What is being asked> Can you quote, word for word, every line from the first line of the records below through the line containing "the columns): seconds", and nothing else?

Records from a data source
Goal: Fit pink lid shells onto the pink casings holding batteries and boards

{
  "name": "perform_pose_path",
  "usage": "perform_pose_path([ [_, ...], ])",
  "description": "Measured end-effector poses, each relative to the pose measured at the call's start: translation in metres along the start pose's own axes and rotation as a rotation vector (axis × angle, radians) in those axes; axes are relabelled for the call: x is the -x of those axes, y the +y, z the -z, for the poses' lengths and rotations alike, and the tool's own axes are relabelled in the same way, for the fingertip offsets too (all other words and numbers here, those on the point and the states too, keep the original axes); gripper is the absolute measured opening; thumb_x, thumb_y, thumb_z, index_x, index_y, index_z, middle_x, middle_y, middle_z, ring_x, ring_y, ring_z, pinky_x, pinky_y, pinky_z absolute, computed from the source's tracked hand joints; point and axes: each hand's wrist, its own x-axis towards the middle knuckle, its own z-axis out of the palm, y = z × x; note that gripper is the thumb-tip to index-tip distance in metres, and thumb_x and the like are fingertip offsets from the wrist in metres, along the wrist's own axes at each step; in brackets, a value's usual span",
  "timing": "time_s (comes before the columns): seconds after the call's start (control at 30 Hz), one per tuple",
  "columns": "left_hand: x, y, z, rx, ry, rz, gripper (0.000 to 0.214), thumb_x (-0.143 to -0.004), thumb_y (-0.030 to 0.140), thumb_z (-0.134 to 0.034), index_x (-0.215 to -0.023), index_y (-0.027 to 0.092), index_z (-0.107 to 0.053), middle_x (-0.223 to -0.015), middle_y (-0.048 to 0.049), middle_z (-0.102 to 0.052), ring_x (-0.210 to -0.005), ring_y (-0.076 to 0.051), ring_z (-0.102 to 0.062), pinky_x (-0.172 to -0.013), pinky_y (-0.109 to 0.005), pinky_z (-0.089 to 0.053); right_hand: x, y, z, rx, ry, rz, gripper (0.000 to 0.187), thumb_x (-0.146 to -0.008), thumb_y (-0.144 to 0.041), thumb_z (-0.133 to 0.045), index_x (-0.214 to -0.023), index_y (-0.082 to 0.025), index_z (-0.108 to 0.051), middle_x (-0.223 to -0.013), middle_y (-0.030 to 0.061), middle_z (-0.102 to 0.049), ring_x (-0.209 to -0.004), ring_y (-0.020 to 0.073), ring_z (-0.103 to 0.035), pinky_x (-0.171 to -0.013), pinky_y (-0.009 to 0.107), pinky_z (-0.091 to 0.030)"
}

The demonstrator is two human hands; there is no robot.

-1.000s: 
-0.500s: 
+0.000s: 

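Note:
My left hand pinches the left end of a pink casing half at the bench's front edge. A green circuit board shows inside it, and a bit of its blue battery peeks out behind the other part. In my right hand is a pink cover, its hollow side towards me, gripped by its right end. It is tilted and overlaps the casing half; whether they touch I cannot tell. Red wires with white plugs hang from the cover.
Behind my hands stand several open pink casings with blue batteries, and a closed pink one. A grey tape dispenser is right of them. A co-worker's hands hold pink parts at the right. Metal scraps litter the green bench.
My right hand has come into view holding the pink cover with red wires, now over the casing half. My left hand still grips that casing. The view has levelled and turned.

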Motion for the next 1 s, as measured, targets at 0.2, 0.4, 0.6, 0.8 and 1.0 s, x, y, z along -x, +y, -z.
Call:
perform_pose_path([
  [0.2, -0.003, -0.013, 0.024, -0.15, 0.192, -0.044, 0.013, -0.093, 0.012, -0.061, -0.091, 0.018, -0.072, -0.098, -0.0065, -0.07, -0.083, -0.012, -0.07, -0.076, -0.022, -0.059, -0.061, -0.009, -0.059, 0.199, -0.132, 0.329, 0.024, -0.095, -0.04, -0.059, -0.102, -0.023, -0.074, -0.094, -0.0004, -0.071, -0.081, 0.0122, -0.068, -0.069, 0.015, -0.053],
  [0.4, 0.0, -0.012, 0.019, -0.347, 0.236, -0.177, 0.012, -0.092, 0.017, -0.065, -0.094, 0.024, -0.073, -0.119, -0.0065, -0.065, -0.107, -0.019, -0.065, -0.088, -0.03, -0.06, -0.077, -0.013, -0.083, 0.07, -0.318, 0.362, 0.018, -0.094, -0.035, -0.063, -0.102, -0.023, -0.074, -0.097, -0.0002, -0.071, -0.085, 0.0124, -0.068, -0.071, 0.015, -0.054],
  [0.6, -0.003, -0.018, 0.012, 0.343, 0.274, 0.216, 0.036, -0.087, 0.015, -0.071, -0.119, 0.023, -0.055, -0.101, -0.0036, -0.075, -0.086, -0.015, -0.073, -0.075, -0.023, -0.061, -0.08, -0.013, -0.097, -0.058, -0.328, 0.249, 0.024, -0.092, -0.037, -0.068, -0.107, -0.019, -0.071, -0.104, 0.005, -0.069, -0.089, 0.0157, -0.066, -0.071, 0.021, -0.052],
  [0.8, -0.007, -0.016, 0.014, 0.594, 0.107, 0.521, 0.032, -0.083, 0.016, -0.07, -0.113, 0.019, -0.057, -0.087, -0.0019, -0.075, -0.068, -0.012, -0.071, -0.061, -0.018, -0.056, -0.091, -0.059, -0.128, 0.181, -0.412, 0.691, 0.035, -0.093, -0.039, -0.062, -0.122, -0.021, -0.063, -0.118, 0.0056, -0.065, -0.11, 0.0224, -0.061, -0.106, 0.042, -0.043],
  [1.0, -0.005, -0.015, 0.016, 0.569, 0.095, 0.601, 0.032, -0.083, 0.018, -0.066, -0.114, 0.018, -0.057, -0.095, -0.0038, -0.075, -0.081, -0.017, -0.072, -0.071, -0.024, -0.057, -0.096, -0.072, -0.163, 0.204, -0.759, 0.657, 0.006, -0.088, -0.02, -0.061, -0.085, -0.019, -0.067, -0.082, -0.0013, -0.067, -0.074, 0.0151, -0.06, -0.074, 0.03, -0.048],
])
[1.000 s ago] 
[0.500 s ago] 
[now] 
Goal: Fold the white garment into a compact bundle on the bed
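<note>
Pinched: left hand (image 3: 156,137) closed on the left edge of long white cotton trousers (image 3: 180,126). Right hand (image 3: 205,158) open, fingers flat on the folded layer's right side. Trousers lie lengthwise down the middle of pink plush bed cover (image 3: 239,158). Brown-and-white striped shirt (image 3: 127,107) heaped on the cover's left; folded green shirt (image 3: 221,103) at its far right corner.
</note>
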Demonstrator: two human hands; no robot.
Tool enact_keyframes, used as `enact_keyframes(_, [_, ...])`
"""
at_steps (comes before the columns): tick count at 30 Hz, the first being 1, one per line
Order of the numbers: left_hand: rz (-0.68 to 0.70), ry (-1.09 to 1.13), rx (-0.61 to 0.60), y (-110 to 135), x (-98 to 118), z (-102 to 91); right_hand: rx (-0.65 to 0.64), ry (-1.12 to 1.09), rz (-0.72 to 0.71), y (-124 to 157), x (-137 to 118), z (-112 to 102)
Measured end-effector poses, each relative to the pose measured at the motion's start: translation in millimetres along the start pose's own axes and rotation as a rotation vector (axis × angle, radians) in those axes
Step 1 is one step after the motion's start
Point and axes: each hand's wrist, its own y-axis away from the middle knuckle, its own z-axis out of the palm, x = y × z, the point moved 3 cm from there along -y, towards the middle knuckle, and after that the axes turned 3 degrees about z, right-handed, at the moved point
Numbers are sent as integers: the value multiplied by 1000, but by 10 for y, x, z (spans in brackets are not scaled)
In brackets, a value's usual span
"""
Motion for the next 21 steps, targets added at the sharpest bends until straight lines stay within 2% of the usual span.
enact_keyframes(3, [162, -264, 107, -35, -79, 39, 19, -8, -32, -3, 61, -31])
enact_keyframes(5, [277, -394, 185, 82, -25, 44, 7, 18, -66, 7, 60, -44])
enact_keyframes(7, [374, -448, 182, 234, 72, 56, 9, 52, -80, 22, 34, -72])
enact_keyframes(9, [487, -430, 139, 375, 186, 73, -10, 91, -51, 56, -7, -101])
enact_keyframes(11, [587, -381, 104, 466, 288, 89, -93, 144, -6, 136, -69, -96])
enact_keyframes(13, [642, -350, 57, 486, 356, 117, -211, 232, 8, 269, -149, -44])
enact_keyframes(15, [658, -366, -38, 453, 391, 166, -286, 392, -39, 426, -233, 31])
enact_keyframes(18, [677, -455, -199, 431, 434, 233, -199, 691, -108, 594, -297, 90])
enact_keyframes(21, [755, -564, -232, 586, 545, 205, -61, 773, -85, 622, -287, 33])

Written response>
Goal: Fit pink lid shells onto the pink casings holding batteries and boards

{
  "name": "perform_pose_path",
  "usage": "perform_pose_path([ [_, ...], ])",
  "description": "Measured end-effector poses, each relative to the pose measured at the call's start: translation in metres along the start pose's own axes and rotation as a rotation vector (axis × angle, radians) in those axes; axes are relabelled for the call: x is the -x of those axes, y the +y, z the -z, for the poses' lengths and rotations alike, and the tool's own axes are relabelled in the same way, for the fingertip offsets too (all other words and numbers here, those on the point and the states too, keep the original axes); gripper is the absolute measured opening; thumb_x, thumb_y, thumb_z, index_x, index_y, index_z, middle_x, middle_y, middle_z, ring_x, ring_y, ring_z, pinky_x, pinky_y, pinky_z absolute, computed from the source's tracked hand joints; point and axes: each hand's wrist, its own x-axis towards the middle knuckle, its own z-axis out of the palm, y = z × x; note that gripper is the thumb-tip to index-tip distance in metres, and thumb_x and the like are fingertip offsets from the wrist in metres, along the wrist's own axes at each step; in brackets, a value's usual span",
  "timing": "time_s (comes before the columns): seconds after the call's start (control at 30 Hz), one per tuple",

No more is needed for this answer.